As we have mentioned, this package fits Lasso and ElasticNet model paths for regression, logistic, and multinomial regression using coordinate descent. The algorithm is extremely fast, and exploits sparsity in the input matrix where it exists. A variety of predictions can be made from the fitted models.
The sgd package
This package contains a fast and flexible set of tools for large scale estimation. It features many stochastic gradient methods, built-in models, visualization tools, automated hyperparameter tuning, model checking, interval estimation, and convergence diagnostics.
In the following table you will see listed some of the information on this package:
Package |
sgd |
Date |
January 5, 2016 |
Version |
1.1 |
Title |
Stochastic Gradient Descent for Scalable Estimation |
Author |
Dustin Tran, Panos Toulis, Tian Lian, Ye Kuang, and Edoardo Airoldi |
The following are the most useful functions used in regression analysis contained in this package:
- sgd: This function runs Stochastic Gradient Descent (SGD) in order to optimize the induced loss function given a model and data
- print.sgd: This function prints objects of the sgd class
- predict.sgd: This function forms predictions using the estimated model parameters from SGD
- plot.sgd: This function plots objects of the sgd class
The BLR package
This package performs a special case of linear regression named Bayesian linear regression. In Bayesian linear regression, the statistical analysis is undertaken within the context of a Bayesian inference.

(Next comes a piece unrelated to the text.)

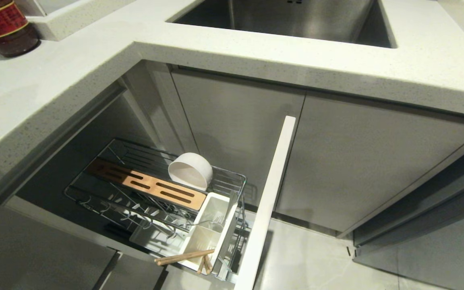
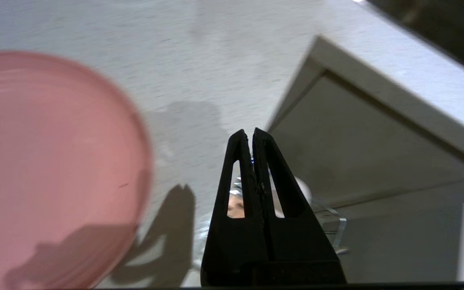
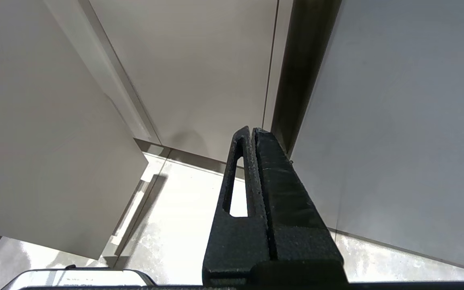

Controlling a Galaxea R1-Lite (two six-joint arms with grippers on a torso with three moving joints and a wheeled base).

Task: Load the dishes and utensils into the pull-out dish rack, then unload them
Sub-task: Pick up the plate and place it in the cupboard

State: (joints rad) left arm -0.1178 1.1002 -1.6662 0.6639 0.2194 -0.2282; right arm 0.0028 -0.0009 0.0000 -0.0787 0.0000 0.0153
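Left hand [image 2: 252, 135], pressed closed and empty, hovers over the bench [image 2: 199, 60], pink plate [image 2: 50, 161] at its nine o'clock; right hand [image 3: 252, 133] closed, empty.

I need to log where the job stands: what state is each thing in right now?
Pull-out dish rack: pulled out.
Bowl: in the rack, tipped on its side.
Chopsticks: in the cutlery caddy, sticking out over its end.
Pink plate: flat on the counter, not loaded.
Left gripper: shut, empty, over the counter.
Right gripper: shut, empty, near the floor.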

In the following table you will see listed some of the information on this package:
Package |
BLR |
Date |
December 3, 2014 |
Version |
1.4 |
Title |
Bayesian Linear Regression |
Author |
Gustavo de los Campos, Paulino Perez Rodriguez |
The following are the most useful functions used in regression analysis contained in this package:
- BLR: This function was designed to fit parametric regression models using different types of shrinkage methods.
- sets: This is a vector (599x1) that assigns observations to ten disjointed sets; the assignment was generated at random. This is used later to conduct a 10-fold CV.
The Lars package
This package contains efficient procedures for fitting an entire Lasso sequence with the cost of a single least squares fit. Least angle regression and infinitesimal forward stagewise regression are related to the Lasso.
In the following table you will see listed some of the information on this package:
Package |
Lars |
Date |
April 23, 2013 |
Version |
1.2 |
Title |
Least Angle Regression, Lasso and Forward Stagewise |
Author |
Trevor Hastie and Brad Efron |
The following are the most useful functions used in regression analysis contained in this package:
- lars: This function fits least angle regression and Lasso and infinitesimal forward stagewise regression models.
- summary.lars: This function produces an ANOVA-type summary for a lars object.
- plot.lars: This function produce a plot of a lars fit. The default is a complete coefficient path.
- predict.lars: This function make predictions or extracts coefficients from a fitted lars model.